Prevent DoS attacks through resource exhaustion:



resources:

  requests:

    memory: "128Mi"

    cpu: "250m"

  limits:

    memory: "256Mi"

    cpu: "500m"


Seccomp and AppArmor


Restrict system calls available to containers:



securityContext:

  seccompProfile:

    type: RuntimeDefault  # Uses the container runtime's default seccomp profile


Kubernetes Pod Security Standards


Kubernetes defines three Pod Security Standards:


| Standard | Description | When to Use |

|----------|-------------|-------------|

| Privileged | Unrestricted policy | System-level pods |

| Baseline | Minimally restrictive, prevents known escalations | Most workloads |

| Restricted | Heavily restricted, follows pod hardening best practices | Security-critical workloads |



# Apply Restricted standard via namespace labels

apiVersion: v1

kind: Namespace

metadata:

  name: production

  labels:

    pod-security.kubernetes.io/enforce: restricted

    pod-security.kubernetes.io/enforce-version: latest


Runtime Monitoring


Use tools like Falco for runtime threat detection:



# Install Falco

helm install falco falcosecurity/falco \

    --set falco.driver.kind=modern-bpf



# Falco detects:

# - Shell spawned in container

# - Sensitive file reads

# - Unexpected network connections

# - Privilege escalation attempts


Summary


Container security requires attention at every stage of the lifecycle.
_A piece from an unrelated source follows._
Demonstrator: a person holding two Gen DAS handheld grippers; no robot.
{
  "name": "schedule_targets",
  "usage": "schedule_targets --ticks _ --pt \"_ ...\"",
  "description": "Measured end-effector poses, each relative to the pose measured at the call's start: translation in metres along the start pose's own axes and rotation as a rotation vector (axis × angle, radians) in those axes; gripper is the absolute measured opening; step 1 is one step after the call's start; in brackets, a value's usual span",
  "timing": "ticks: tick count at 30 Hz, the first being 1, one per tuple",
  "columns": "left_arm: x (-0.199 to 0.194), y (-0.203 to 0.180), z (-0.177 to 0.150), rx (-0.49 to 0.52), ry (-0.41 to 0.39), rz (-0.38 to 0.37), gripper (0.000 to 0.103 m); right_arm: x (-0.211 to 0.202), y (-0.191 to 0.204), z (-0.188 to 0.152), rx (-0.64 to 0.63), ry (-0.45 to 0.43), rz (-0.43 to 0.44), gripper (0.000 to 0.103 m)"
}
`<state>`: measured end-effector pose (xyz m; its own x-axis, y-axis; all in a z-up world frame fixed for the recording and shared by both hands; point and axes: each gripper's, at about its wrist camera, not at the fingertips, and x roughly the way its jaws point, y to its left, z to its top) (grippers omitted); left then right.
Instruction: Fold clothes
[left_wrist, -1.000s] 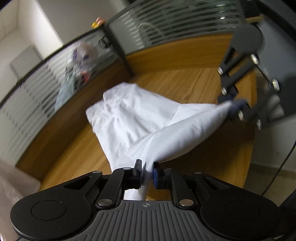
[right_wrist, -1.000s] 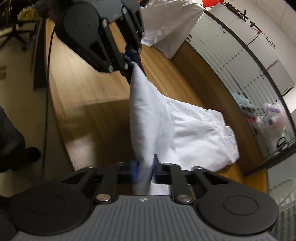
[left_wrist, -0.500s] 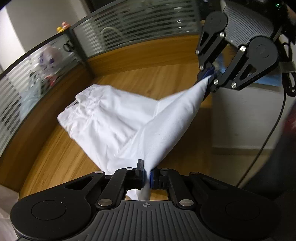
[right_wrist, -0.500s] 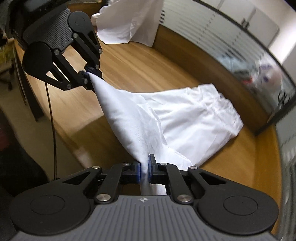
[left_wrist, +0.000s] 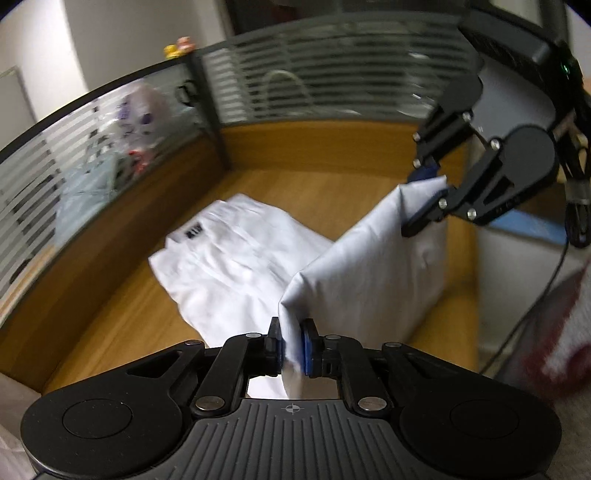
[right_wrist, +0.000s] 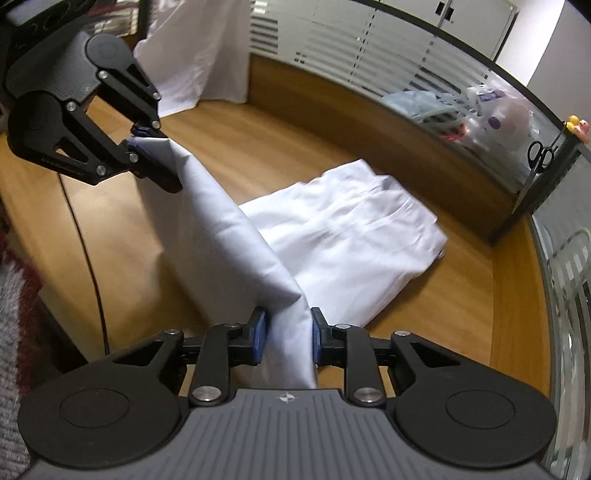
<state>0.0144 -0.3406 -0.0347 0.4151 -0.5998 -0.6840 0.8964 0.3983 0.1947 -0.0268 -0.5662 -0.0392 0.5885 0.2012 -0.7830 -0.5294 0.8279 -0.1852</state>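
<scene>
White trousers lie on the wooden desk, their waistband with a dark label toward the glass partition. One end is lifted into a raised fold between both grippers. My left gripper pinches one corner of that end; its jaws are opening slightly, with cloth still pressed between the pads. It also shows at upper left in the right wrist view, left gripper. My right gripper has the other corner bunched between its pads, jaws opening and wider apart. The trousers spread out beyond it.
A striped glass partition curves round the desk's far side, with a plastic bag and scissors behind it. Another white cloth hangs at the back. A cable runs down past the desk's near edge.
Both grippers have risen and swung with the trouser end, lifting the fold higher off the desk. The right gripper's jaws stand wider than half a second ago.
</scene>
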Motion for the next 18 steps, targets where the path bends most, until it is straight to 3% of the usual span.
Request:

Build minimal images based on distroless or scratch, scan for vulnerabilities before deployment, sign images to verify integrity, run containers as non-root with read-only filesystems, drop all unnecessary capabilities, set resource limits, and enforce Pod Security Standards in Kubernetes. Combine these preventive measures with runtime monitoring for defense in depth.